→ TASK OBJECTIVE
Write out, unaltered, each line from the top of the records below down to the line where "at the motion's" appears, that line included.

[Extracted data entries]
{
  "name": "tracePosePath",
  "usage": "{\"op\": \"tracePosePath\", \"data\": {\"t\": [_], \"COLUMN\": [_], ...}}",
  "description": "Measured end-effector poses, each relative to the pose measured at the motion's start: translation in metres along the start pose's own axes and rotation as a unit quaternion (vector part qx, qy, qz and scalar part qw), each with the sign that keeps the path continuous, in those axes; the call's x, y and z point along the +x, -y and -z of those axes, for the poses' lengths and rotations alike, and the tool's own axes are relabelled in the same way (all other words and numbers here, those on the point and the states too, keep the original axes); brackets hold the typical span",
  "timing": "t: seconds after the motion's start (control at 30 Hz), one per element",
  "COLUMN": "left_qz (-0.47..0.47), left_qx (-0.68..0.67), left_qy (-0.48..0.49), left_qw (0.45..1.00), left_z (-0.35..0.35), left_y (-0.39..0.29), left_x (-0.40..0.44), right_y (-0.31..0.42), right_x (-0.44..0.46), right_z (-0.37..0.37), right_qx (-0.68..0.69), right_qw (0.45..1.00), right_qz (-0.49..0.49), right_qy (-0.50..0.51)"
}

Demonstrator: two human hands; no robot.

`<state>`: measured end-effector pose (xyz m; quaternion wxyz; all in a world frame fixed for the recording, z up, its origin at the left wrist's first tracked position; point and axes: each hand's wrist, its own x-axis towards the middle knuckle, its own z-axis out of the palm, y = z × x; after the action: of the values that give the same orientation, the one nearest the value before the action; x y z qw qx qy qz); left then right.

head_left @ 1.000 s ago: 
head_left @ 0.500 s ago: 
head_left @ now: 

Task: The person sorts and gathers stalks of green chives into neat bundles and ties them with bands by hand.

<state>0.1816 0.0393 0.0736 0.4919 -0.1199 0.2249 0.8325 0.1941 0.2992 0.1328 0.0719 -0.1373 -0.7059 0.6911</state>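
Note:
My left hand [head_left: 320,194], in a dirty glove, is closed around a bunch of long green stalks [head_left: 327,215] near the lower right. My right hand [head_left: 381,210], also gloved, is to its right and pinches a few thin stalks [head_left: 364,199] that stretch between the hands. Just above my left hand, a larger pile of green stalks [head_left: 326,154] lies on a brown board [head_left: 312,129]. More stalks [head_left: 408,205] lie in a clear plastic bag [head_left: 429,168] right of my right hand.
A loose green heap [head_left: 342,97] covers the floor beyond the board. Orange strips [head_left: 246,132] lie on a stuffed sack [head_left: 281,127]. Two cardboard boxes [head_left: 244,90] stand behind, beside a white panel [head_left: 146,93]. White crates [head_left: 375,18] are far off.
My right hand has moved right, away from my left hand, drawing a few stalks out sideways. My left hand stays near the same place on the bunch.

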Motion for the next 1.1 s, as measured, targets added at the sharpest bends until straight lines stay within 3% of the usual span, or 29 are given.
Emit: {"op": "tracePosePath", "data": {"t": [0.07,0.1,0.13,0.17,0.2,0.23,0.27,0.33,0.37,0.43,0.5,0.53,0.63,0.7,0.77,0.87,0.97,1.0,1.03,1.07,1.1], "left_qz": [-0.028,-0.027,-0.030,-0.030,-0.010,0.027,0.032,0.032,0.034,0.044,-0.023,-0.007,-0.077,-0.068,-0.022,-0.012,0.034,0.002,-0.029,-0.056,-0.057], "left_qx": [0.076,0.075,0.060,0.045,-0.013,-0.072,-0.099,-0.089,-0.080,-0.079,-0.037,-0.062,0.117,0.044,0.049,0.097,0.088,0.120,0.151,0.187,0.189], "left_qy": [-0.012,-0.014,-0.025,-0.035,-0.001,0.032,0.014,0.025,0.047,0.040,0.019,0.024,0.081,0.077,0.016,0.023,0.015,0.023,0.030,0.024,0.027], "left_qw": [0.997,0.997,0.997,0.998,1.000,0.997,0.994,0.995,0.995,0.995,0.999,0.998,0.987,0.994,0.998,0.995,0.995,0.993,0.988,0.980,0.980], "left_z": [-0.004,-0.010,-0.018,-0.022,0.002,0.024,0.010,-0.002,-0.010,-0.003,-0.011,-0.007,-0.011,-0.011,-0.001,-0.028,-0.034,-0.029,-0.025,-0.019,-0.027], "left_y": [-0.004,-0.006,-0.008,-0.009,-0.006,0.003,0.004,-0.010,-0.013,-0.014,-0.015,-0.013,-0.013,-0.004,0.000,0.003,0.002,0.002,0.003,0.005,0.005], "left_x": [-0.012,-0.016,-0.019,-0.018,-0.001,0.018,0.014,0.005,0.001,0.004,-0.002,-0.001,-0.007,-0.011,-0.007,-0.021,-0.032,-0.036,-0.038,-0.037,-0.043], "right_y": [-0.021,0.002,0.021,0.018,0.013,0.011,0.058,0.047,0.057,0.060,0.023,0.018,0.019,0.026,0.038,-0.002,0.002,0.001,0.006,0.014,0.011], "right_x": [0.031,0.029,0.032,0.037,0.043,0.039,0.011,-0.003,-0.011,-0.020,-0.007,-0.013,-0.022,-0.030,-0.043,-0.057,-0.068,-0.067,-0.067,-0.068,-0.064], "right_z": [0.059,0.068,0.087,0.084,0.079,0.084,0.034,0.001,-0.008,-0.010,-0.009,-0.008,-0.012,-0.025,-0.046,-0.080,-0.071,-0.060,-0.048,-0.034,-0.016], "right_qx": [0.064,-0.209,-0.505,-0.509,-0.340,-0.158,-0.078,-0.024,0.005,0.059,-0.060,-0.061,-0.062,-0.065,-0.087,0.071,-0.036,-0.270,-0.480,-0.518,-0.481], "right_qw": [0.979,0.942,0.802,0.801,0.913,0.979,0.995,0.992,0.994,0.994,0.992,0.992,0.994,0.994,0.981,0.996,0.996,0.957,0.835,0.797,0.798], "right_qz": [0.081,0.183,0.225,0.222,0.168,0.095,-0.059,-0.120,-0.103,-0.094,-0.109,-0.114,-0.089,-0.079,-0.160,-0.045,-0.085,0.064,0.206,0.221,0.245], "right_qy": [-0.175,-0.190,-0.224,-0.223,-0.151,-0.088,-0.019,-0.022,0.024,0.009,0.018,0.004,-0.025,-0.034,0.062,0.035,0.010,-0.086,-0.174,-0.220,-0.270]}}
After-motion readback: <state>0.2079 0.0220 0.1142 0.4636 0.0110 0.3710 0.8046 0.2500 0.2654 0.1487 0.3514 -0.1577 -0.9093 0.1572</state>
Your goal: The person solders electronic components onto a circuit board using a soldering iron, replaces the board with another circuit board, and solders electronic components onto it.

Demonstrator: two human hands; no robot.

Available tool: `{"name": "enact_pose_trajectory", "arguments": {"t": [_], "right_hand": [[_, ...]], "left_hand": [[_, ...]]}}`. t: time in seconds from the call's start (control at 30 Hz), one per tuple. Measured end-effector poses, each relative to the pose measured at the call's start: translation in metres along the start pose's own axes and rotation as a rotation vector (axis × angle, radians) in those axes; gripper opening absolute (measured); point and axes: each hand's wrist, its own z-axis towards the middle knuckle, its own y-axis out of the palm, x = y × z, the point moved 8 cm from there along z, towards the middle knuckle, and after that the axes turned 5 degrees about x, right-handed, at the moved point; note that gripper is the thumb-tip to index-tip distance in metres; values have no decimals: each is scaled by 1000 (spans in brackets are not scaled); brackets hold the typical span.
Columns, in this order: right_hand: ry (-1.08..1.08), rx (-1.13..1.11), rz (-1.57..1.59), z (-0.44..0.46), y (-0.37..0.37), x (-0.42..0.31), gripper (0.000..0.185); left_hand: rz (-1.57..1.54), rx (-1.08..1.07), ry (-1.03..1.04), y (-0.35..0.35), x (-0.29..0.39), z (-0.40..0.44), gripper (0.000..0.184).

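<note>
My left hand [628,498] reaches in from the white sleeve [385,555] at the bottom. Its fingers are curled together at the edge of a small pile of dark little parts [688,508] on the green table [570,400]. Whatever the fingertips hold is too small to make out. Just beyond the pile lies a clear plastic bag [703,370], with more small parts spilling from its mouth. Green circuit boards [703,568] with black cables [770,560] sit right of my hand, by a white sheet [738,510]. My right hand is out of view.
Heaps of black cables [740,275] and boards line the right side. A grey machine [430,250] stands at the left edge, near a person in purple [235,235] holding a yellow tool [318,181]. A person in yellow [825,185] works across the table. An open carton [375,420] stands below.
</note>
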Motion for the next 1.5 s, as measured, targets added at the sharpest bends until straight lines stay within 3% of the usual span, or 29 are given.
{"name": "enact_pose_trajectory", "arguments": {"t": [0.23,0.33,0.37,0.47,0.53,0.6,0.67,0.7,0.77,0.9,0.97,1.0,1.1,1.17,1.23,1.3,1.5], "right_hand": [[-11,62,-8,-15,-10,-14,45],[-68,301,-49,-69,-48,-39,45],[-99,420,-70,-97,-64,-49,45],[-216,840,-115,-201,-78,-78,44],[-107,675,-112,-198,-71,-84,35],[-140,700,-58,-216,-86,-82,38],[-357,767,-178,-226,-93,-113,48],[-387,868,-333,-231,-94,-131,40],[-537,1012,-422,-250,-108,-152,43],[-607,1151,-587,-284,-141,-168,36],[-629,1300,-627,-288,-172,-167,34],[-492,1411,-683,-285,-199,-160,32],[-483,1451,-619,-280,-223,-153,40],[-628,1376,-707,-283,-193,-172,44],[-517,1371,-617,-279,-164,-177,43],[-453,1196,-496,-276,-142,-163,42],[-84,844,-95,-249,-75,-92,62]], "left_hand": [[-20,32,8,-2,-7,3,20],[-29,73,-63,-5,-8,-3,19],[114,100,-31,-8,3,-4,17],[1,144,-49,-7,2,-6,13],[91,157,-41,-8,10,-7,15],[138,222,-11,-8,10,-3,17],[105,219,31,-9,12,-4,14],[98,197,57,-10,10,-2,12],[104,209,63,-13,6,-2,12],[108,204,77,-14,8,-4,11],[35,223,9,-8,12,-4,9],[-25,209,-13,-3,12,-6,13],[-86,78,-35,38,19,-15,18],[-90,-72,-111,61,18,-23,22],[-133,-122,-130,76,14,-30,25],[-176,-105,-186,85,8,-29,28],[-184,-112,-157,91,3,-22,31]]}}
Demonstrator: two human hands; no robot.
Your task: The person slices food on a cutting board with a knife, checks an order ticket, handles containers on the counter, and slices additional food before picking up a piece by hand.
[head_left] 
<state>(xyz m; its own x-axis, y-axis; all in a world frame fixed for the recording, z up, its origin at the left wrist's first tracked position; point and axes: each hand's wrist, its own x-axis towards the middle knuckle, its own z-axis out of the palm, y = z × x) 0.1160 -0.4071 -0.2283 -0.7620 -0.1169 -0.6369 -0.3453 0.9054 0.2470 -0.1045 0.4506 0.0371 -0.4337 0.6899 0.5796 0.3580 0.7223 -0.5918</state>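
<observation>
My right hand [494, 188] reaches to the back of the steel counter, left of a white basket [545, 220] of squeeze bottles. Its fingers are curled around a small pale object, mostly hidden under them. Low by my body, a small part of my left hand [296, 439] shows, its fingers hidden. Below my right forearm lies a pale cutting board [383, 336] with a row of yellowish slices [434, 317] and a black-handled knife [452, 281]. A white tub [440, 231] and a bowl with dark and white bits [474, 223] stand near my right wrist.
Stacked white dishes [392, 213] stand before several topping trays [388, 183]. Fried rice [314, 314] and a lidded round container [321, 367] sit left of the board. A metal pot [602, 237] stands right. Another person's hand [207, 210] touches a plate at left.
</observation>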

→ WRITTEN RESPONSE
{
  "name": "tracePosePath",
  "usage": "{\"op\": \"tracePosePath\", \"data\": {\"t\": [_], \"COLUMN\": [_], ...}}",
  "description": "Measured end-effector poses, each relative to the pose measured at the motion's start: translation in metres along the start pose's own axes and rotation as a unit quaternion (vector part qx, qy, qz and scalar part qw), each with the sign that keeps the path continuous, in those axes; the call's x, y and z point along the +x, -y and -z of those axes, for the poses' lengths and rotations alike, and the tool's own axes are relabelled in the same way (all other words and numbers here, those on the point and the states too, keep the original axes); brackets hold the typical span",

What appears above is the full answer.